The problem, however, is not just in the facts, which add up considerably in favor of humanure. The problem is really our understanding of what is waste. Jenkins points out that Asian countries did not develop western wastewater treatment systems and have used “night soil” (raw humanure) for millenia on agricultural lands. (He does point out that while this returns nutrients to the soil and destroys many of the pathogens through decomposition it can also be a vector for disease because the humanure is not composted.) They don’t even have swear words that refer to human excrement in many Asian languages, because it could never be an insult to call someone something so valuable. Think about that next time the hammer hits your thumb instead of the nail!

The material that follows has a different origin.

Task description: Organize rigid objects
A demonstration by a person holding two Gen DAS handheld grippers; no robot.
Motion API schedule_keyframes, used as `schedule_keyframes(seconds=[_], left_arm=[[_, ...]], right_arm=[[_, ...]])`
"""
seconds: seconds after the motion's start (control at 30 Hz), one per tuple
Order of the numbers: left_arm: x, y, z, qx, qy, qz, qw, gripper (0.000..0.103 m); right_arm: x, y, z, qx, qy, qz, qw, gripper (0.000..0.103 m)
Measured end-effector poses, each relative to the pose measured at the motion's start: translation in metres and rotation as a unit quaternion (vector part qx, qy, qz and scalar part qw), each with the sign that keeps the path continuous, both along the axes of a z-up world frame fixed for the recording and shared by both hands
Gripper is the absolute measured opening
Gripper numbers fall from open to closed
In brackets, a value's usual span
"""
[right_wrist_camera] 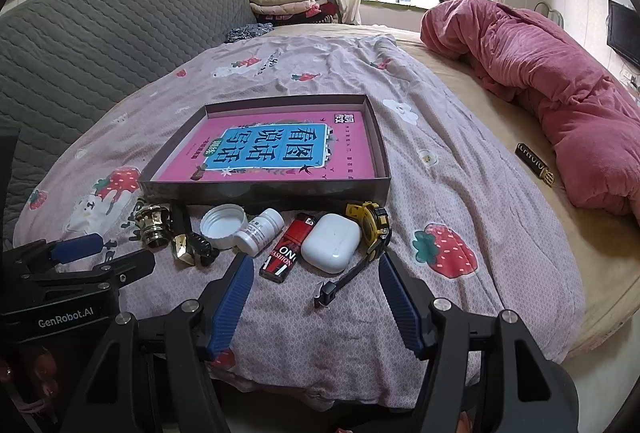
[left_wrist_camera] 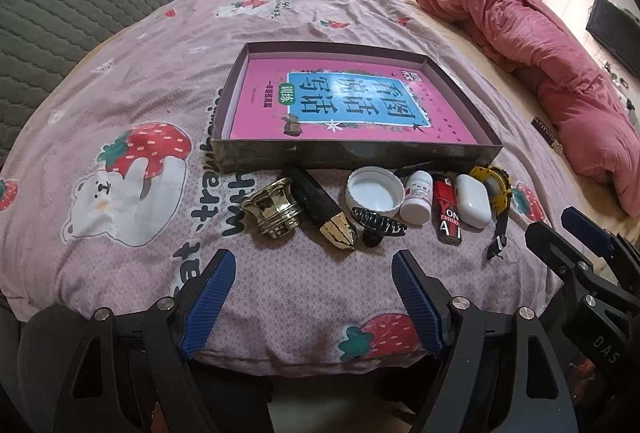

It’s a common semantic error to say that waste is, can be or should be recycled. Resource materials are recycled, but waste is never recycled. That’s why it’s called “waste.” Waste is any material that is discarded and has no further use… “Human waste” is a term that has traditionally been used to refer to human excrements, particularly fecal material and urine, which are by-products of the human digestive system… Humanure, unlike human waste, is not waste at all – it is an organic resource rich in soil nutrients. Humanure originated from the soil and can be quite readily returned to the soil, especially if converted to humus through the composting process (7-8).

The challenge is a radical shift in our thinking, not just a matter of where or in what we put the end product of our digestive system. We have come to assume that certain things are “waste” and must be disposed of through expensive and dangerous chemical processes or storage. His comparison of “sanitary” landfills (which use waterproof liners carefully folded up around the edges) to gigantic disposable diapers really stuck with me.

What in truth is human waste? Human waste is garbage, cigarette butts, plastic six-pack rings, styrofoam clamshell burger boxes, deodorant cans, disposable diapers, worn out appliances, unrecycled pop bottles, wasted newspapers, junk car tires, spent batteries, junk mail, nuclear contamination, food packaging, shrink wrap, toxic chemical dumps, exhaust emissions, discarded plastic CD disks, the five billion gallons of drinking water we flush down our toilets every day, and the millions of tons of organic material discarded into the environment year after year (9).

We’ve done such a good job at removing our own waste from sight and therefore our awareness, that we can hardly fathom that we, North Americans, produce 1,000 pounds of humanure in a year and another 1,000 pounds of solid waste. That’s one ton of waste per person every year, half of which can be turned into an agricultural resource (12).

Jenkins also does a thorough job describing exactly how to create an agricultural resource from your own droppings. There are plans for many different permutations of sawdust toilets you can build yourself, in addition to diagrams of many of the commercial products and composting toilets that are out there. There is also a design for the Humanure Hacienda which is two compost bins with a covered third bin that collects rainwater.

The problem of waste that’s created by our consumption, both through the food we eat and the stuff we buy, must be dealt with in more sustainable ways. One of the best things we can do is turn our own waste into a resource.